• **Task details**: Please copy out every line of the listing below in which the word "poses" appears.
○ ○ ○ ○
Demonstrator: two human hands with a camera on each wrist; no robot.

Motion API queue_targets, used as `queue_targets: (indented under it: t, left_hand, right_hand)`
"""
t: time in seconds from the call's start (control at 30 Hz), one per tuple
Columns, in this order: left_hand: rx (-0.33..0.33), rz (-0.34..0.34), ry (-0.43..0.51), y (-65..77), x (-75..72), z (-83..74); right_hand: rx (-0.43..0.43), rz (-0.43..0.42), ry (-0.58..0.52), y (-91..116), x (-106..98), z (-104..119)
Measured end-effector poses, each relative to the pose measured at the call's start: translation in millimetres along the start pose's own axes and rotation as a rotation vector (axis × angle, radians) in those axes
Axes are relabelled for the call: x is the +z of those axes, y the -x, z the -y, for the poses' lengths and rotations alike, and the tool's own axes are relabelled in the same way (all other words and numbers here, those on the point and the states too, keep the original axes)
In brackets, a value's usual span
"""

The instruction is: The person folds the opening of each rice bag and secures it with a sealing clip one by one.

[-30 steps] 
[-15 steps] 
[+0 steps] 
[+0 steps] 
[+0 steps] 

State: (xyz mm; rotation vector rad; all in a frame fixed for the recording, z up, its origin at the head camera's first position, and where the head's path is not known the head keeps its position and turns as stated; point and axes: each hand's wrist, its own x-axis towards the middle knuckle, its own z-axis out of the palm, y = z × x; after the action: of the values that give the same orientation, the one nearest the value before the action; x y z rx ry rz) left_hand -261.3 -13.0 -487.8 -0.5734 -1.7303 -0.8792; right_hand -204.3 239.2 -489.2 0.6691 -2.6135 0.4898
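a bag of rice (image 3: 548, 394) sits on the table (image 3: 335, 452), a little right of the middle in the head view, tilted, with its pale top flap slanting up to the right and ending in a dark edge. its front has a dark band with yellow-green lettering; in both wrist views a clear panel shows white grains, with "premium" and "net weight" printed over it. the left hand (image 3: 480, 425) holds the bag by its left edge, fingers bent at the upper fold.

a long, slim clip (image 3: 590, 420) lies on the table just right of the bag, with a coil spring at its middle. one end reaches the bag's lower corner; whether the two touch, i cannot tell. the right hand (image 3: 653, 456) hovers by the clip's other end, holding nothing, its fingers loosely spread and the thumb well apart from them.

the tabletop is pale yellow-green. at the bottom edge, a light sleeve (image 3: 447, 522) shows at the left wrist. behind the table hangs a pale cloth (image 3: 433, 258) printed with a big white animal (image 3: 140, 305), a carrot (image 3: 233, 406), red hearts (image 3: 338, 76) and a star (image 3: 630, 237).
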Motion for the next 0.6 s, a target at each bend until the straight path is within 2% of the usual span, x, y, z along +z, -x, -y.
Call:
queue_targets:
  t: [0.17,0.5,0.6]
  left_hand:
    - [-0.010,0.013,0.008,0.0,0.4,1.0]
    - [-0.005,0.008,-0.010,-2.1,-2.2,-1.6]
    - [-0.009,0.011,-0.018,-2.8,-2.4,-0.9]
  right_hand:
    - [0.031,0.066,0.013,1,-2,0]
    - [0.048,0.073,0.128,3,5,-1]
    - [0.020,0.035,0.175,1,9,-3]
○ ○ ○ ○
• **Response to this task**:
Measured end-effector poses, each relative to the pose measured at the call's start: translation in millimetres along the start pose's own axes and rotation as a rotation vector (axis × angle, radians) in those axes
Axes are relabelled for the call: x is the +z of those axes, y the -x, z the -y, for the poses' lengths and rotations alike, and the tool's own axes are relabelled in the same way (all other words and numbers here, those on the point and the states too, keep the original axes)

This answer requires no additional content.